Надежда заговорила неохотно, но постепенно раскрылась, как будто заново переживая свое прошлое:
– В те времена мы с матерью жили в коммуналке, здесь же, в Замоскворечье. В квартире было четыре комнаты, и все были заняты. Нам принадлежала самая маленькая. Мать много работала: съемки, показы, командировки. Она дала мне врожденное чувство стиля и неплохой вкус, остальному я училась у нашей соседки.
– Квартира, где сейчас ателье, досталась вам позже?
– Ее матери оставила в наследство тетушка Люся, когда мне было двенадцать лет. Я же говорю о том времени, когда мне было не больше пяти.
– Значит, мать работала, а ты оставалась дома одна… – тихо сказал Лев.
– Я была самостоятельной девочкой. Просыпалась утром, брала свое платьице и шлепала к соседке Светлане. Та заплетала мне косы, кормила и угощала карамельками «клубника со сливками». Вазочка с ними всегда стояла в старинном буфете.
– В детстве я любил эти конфеты.
– Светлана была слепой, жила одиноко и все делала на ощупь. Я воспринимала ее слепоту как что-то вполне нормальное для обычного человека. В подражание Светлане тоже закрывала глаза и все делала на ощупь, даже играла. С закрытыми глазами я слышала, о чем говорят предметы и обстоятельства. Но как только их открывала – все пропадало.
– Возможность видеть все подавляла? – спросил Астраханский.
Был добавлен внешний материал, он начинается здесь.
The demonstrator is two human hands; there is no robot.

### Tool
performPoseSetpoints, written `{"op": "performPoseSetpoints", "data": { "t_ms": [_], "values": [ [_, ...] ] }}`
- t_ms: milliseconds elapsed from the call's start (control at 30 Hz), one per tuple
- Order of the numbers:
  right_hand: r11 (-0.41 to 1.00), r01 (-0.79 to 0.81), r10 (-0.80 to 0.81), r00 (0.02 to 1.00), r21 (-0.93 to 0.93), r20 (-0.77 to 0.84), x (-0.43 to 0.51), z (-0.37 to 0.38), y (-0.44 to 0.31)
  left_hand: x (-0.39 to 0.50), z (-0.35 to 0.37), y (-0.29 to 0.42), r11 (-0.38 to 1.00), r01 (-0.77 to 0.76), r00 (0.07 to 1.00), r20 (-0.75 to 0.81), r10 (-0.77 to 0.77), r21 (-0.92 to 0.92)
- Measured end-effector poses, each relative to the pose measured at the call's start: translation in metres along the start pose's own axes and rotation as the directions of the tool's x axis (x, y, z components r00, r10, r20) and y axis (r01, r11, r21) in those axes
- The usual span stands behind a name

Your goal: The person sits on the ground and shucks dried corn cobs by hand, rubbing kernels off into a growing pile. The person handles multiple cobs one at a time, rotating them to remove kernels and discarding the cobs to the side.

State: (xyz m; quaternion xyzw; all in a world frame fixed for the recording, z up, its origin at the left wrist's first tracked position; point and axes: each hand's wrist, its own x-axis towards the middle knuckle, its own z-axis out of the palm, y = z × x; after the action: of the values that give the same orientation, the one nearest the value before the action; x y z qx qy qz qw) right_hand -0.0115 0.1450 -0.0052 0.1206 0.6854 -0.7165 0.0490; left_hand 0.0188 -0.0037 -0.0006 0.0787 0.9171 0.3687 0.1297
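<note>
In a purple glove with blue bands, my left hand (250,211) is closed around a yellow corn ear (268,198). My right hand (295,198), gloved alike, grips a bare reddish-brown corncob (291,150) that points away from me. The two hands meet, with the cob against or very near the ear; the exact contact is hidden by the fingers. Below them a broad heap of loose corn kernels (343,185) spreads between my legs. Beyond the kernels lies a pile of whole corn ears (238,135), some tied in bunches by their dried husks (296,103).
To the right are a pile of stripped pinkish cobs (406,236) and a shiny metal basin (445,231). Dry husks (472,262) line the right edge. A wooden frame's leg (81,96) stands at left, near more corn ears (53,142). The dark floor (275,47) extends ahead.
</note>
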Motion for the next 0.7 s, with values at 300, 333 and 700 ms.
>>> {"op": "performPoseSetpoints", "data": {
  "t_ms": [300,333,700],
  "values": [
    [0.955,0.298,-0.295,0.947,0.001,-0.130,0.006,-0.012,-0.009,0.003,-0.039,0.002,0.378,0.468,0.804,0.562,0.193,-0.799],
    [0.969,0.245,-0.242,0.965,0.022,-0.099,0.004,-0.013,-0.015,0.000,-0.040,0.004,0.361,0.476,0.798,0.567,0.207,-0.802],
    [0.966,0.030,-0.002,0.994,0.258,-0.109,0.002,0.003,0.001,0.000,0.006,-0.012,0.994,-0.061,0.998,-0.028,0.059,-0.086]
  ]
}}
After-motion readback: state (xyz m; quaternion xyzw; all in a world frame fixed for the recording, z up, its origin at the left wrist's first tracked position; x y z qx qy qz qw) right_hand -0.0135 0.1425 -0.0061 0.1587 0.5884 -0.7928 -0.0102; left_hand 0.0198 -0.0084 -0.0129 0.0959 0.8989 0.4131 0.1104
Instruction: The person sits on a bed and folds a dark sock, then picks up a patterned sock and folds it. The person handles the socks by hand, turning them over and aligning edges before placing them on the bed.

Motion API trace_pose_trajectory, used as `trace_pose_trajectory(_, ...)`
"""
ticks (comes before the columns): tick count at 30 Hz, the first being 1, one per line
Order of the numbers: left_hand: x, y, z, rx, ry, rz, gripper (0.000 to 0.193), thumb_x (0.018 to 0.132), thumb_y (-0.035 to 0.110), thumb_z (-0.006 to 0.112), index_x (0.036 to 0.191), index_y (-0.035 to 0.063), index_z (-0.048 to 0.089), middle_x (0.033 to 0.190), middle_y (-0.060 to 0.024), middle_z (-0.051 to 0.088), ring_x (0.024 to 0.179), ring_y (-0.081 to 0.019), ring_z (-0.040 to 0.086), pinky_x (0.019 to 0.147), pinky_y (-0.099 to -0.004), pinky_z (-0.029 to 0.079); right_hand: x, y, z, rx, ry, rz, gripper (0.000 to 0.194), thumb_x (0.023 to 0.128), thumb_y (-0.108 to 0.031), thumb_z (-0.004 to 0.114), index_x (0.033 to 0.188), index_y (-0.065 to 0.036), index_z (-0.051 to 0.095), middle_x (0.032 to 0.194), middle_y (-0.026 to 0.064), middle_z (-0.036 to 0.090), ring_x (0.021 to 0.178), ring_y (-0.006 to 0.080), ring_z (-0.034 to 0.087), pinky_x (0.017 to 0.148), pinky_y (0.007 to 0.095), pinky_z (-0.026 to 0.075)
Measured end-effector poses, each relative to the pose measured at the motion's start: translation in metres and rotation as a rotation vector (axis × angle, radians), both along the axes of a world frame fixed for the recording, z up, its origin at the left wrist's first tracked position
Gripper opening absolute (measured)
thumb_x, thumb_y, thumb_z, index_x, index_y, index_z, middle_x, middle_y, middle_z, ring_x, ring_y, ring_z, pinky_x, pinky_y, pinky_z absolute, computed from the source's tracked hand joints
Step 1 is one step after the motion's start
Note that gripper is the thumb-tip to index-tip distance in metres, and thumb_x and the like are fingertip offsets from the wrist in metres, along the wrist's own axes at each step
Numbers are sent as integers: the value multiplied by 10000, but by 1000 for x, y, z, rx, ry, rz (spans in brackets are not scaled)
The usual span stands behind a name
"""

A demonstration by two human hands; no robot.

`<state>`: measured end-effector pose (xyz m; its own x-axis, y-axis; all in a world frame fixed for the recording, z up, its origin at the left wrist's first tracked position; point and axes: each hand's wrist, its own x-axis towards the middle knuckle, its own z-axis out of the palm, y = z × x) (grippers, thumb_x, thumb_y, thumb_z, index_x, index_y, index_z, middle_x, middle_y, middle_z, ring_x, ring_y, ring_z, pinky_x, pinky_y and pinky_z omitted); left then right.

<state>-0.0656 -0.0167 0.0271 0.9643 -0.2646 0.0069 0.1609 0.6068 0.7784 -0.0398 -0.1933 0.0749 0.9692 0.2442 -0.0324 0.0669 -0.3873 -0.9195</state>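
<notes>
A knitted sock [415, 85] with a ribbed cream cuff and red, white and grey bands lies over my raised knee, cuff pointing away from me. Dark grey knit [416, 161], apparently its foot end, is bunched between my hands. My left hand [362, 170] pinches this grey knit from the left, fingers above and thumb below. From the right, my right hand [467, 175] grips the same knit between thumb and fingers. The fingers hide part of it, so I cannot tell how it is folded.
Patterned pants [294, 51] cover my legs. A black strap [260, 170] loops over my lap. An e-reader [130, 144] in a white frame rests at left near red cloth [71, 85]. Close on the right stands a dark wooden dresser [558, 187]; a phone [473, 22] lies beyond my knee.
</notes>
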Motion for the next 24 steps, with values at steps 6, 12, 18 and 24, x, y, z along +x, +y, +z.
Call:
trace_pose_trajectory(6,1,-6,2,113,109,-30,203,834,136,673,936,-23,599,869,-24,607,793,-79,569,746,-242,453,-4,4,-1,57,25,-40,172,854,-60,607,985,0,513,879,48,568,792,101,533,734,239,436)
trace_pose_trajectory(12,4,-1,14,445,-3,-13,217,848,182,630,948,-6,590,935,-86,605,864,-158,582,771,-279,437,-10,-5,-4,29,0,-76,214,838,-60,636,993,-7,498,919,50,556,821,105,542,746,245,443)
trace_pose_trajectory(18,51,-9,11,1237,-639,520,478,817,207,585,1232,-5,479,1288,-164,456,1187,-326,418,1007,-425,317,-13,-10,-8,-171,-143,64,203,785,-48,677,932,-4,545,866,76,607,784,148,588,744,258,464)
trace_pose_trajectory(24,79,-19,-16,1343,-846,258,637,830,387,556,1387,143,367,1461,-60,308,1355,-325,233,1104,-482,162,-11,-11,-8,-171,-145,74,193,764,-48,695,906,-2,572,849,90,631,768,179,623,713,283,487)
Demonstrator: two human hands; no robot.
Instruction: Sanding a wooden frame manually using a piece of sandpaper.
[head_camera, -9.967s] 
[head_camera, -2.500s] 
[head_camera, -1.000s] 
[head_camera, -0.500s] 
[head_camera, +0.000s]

– Скорее всего – да. Добровольная слепота позволяла мне острее чувствовать и понимать эмоции человека. В детстве я пользовалась этим даром, предполагая, что он есть у всех. И только повзрослев, осознала его исключительность. Должна заметить, что с годами мой дар поиздержался, возможно, оттого, что я все реже закрываю глаза и все чаще включаю логику.
– И это жаль.
– Тем не менее остатки дара не раз выручали меня во время сложных примерок или в трудных жизненных ситуациях. Конечно же, я интересовалась природой этого свойства. Ученые называют его слепым зрением. Как выяснилось – вполне ординарная вещь. Все дело в том, что подсознательная система позволяет мозгу воспринимать импульсы, идущие от людей и предметов. Природа компенсирует слепым людям недоданное. Что касается меня – я проскочила «зайцем».